Over 2,000 European AI experts join hands to challenge US, China in artificial intelligence

More than 2,000 researchers join forces to urge EU to help continent build ‘Google-style’ infrastructure as counterweight to the two leading AI players

More than 2,000 European AI experts have come together to collaborate on research and call for large-scale funding from the European Union to counter China and America’s rapid progress in the field.

“European artificial intelligence is at a crossroads given the huge investments in the technology in the United States and China,” said the Confederation of Laboratories for Artificial Intelligence Research in Europe (Claire), which met for the first time in Brussels last week.

The alliance urges the European Commission to implement an AI strategy for the EU as a whole along the lines of the US National AI Research and Development Plan that was released in late 2016, and China’s Next Generation AI Development Plan that was issued the following year.

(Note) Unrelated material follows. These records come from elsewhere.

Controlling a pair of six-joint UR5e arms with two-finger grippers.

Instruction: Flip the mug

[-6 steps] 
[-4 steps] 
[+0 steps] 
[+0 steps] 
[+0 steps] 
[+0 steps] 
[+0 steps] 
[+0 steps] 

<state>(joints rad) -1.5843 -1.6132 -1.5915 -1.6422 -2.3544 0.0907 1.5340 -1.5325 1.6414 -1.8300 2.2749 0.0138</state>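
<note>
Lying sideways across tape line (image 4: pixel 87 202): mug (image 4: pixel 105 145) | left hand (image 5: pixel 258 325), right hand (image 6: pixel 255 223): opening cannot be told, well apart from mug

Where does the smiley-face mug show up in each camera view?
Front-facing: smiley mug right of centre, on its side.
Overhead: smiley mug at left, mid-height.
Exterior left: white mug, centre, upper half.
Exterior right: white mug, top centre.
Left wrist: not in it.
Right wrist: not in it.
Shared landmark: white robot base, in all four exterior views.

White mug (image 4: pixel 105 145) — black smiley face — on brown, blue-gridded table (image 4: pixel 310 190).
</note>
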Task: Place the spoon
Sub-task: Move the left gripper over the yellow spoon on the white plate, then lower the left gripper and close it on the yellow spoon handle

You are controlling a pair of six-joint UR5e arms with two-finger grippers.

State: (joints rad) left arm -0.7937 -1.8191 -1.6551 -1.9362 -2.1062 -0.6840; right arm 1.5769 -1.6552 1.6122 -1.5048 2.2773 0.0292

Philipp Slusallek, from the German Research Centre for Artificial Intelligence. Photo: Handout

Some 2,100 AI researchers from 29 countries across the continent have already signed up, according to Philipp Slusallek, scientific director of the German Research Centre for Artificial Intelligence Research and one of Claire’s three initiators.

He said one of the main goals of the collaboration was to nurture AI talent and retain it in Europe.

This could be accomplished by setting up dedicated AI research and development centres throughout the continent, which would provide “Google-scale” infrastructure such as computing power and data centres, he said.

“There is a lot of investment in China and the US into AI. Europe got a little bit lagged behind,” Slusallek said. “[But] Europe has a very strong tradition in AI and was also among the leaders in AI in the past.”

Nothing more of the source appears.